La Provincia autonoma di Trento ha assunto dallo Stato – mediante un accordo con i ministri Tremonti e Calderoli – le competenze sull’università e gli ammortizzatori sociali. I prossimi due passaggi saranno l’approvazione della norma di attuazione dello Statuto di autonomia su questi due temi e la elaborazione di due leggi provinciali. In campo di ammortizzatori sociali quale suggerimenti darebbe?
La Provincia autonoma di Trento è, fra le province italiane, quella con la migliore tradizione di servizi al mercato del lavoro. Potrebbe dunque essere la prima a sperimentare, con successo, il modello di flexsecurity che ho proposto l’anno scorso, insieme a 50 altri senatori, con il disegno di legge n. 1481.

Che cosa prevede il progetto?
Le aziende vengono esentate dal controllo giudiziale sul licenziamento per motivi economici od organizzativi, a condizione che si facciano carico di un trattamento complementare di disoccupazione che garantisca ai lavoratori licenziati un sostegno del reddito di durata e livello scandinavi, collegato a un buon servizio di outplacement scelto e governato dalle aziende stesse. Così le imprese saranno incentivate a fornire ai lavoratori servizi molto efficienti di ricollocazione, per ridurre i costi.

Che ruolo potrà avere la Provincia in questo nuovo sistema?
Potrà offrire servizi efficienti, condividerne con le imprese il costo, prevedere programmi speciali di sostegno per i lavoratori che risulteranno “difficilmente collocabili”.

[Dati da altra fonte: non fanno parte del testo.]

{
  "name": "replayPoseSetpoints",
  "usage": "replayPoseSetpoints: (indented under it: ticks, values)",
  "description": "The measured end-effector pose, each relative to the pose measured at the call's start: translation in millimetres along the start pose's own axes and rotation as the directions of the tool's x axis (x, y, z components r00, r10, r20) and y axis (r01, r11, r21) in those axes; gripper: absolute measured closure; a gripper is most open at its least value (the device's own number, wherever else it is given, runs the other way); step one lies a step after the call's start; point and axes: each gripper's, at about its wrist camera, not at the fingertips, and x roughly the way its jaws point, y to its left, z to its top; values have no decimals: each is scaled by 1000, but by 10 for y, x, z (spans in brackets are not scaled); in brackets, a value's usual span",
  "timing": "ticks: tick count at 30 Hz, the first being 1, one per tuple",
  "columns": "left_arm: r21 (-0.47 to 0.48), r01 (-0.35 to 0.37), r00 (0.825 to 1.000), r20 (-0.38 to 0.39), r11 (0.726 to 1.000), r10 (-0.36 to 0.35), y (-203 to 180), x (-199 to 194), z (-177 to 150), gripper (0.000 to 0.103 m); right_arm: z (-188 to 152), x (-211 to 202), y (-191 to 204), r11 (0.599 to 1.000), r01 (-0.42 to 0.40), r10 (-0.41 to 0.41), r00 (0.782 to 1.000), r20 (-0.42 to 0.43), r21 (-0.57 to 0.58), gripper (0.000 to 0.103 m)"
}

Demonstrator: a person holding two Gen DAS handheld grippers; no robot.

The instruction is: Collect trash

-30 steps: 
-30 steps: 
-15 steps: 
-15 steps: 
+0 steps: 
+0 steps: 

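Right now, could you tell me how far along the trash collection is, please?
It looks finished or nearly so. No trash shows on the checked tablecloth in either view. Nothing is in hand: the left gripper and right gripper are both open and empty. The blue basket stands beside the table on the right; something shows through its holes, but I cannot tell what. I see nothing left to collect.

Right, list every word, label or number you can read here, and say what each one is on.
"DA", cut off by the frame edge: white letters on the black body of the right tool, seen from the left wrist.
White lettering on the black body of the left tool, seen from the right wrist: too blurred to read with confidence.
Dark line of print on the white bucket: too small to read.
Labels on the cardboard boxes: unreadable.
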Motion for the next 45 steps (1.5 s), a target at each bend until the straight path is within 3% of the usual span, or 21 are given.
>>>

Questo finirà per produrre anche una differente offerta di misure di intervento sociale nel Paese: in prospettiva anche di un assetto politico federale, questo potrà risultare un problema?
È nella natura stessa del federalismo la possibilità che si determinino delle diversità territoriali nella qualità e quantità dei servizi offerti, quindi anche nell’attrattività di province e regioni per le imprese e per i lavoratori. Ma questo non è un male: è bene che modelli diversi di governo regionale possano convivere e competere tra loro.

Un’ultima domanda: che cosa pensa della riforma dell’Università approvata dalla Camera dieci giorni fa?
L’opposizione drammatica e indiscriminata che è stata fatta contro la riforma è nata dalla confusione tra i tagli di Tremonti, sbagliati perché attuati senza distinzioni, e i contenuti del disegno di legge Gelmini, che mi sembra si muovano complessivamente nella direzione giusta.